**Directions for this task**
Look through the listing for the string "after" and copy out every line that holds it.
'''
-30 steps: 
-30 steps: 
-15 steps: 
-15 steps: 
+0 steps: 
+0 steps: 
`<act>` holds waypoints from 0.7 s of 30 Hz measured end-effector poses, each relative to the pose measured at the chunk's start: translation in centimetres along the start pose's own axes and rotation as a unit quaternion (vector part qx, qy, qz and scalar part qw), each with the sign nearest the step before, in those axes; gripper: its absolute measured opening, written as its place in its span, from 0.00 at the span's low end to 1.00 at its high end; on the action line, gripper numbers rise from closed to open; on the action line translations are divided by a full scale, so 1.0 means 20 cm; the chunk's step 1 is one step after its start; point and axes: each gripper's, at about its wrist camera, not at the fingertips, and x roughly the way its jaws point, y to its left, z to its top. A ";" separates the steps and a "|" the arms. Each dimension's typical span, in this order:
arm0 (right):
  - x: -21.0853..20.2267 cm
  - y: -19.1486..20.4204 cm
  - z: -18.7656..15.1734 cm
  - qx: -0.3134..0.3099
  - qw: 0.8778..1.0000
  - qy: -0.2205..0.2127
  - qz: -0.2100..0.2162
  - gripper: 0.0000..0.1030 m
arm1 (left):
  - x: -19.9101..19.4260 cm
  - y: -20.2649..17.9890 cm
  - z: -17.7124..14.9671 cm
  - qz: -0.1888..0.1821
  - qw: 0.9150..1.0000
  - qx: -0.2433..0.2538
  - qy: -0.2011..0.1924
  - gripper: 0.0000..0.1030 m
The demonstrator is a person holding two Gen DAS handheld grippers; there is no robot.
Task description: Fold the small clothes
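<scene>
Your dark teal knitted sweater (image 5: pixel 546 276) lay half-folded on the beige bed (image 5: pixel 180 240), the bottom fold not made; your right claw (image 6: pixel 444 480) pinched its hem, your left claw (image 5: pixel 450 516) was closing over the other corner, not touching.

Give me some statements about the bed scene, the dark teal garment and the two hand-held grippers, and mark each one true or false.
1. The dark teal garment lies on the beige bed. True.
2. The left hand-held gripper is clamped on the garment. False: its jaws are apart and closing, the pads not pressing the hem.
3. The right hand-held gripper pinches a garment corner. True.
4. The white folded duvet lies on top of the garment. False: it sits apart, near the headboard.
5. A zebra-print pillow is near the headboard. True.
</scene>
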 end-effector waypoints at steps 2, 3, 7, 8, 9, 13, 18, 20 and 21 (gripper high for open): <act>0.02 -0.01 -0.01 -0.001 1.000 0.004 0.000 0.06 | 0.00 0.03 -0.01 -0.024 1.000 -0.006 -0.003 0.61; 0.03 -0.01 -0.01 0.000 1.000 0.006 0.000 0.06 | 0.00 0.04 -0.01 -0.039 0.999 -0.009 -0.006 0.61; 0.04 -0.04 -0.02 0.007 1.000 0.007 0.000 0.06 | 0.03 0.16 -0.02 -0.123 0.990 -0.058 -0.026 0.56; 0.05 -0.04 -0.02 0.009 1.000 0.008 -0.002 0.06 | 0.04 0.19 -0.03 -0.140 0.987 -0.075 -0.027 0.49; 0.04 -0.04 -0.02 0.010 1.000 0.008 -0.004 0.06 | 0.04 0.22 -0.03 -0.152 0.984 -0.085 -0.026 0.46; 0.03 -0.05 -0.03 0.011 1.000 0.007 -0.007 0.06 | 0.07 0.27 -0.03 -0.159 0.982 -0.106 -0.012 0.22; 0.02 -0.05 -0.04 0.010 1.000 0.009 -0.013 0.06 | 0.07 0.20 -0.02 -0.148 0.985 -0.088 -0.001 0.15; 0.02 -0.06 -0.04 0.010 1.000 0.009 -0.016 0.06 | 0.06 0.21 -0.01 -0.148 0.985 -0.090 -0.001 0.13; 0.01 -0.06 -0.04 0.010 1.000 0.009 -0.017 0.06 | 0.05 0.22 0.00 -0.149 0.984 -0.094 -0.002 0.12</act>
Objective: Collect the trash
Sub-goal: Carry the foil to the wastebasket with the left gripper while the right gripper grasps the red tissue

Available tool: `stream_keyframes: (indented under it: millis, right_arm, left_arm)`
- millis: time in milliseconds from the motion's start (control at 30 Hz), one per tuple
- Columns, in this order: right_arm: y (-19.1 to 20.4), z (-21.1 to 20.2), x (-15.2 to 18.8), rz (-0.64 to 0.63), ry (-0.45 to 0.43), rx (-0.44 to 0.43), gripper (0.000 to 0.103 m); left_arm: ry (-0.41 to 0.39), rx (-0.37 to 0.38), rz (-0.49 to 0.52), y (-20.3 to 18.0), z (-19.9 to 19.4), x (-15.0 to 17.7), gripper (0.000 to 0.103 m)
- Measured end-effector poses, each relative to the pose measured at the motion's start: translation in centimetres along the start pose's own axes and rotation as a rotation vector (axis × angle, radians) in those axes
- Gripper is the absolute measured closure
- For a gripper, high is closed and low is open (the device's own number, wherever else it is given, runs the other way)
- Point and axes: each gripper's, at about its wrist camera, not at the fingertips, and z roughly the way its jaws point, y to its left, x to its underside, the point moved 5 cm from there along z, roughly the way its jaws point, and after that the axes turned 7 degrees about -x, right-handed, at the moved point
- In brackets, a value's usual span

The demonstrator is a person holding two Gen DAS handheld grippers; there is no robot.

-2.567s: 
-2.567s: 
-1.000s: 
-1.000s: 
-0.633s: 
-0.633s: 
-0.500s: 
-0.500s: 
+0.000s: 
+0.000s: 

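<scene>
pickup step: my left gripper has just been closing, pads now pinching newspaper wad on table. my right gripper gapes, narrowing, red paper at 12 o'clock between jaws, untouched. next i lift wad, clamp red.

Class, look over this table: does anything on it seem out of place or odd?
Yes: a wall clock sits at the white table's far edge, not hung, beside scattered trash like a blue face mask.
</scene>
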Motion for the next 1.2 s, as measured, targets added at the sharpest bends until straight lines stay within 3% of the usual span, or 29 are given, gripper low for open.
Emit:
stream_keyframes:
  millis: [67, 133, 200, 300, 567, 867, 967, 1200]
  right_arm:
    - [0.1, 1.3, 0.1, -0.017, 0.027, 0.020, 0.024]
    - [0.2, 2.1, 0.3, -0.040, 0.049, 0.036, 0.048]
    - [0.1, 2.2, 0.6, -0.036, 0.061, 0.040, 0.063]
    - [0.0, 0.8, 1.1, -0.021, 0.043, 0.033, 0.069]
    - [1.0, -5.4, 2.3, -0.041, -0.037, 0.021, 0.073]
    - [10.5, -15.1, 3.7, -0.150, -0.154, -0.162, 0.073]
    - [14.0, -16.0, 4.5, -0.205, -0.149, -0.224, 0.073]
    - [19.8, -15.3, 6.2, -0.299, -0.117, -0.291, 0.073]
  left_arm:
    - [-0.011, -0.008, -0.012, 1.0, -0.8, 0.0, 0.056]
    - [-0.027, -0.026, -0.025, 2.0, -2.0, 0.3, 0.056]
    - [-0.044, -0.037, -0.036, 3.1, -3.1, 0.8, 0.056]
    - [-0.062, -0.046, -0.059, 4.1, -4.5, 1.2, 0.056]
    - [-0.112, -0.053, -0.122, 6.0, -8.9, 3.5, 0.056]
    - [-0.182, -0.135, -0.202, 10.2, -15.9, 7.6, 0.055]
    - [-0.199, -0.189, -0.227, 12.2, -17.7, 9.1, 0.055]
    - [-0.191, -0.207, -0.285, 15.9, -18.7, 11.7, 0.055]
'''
**Response**
`<act>` holds waypoints from 0.7 s of 30 Hz measured end-effector poses, each relative to the pose measured at the chunk's start: translation in centimetres along the start pose's own axes and rotation as a unit quaternion (vector part qx, qy, qz and scalar part qw), each with the sign nearest the step before, in those axes; gripper: its absolute measured opening, written as its place in its span, from 0.00 at the span's low end to 1.00 at its high end; on the action line, gripper numbers rise from closed to open; on the action line translations are divided by a full scale, so 1.0 means 20 cm; the chunk's step 1 is one step after its start; point and axes: each gripper's, at about its wrist camera, not at the fingertips, and x roughly the way its jaws point, y to its left, z to its top. A ";" separates the steps and a "|" the arms. Each dimension's typical span, in this order:
- Point and axes: each gripper's, at about its wrist camera, not at the fingertips, and z roughly the way its jaws point, y to its left, x to its underside, the point moved 5 cm from there along z, roughly the way its jaws point, and after that the axes turned 7 degrees about -x, right-handed, at the moved point

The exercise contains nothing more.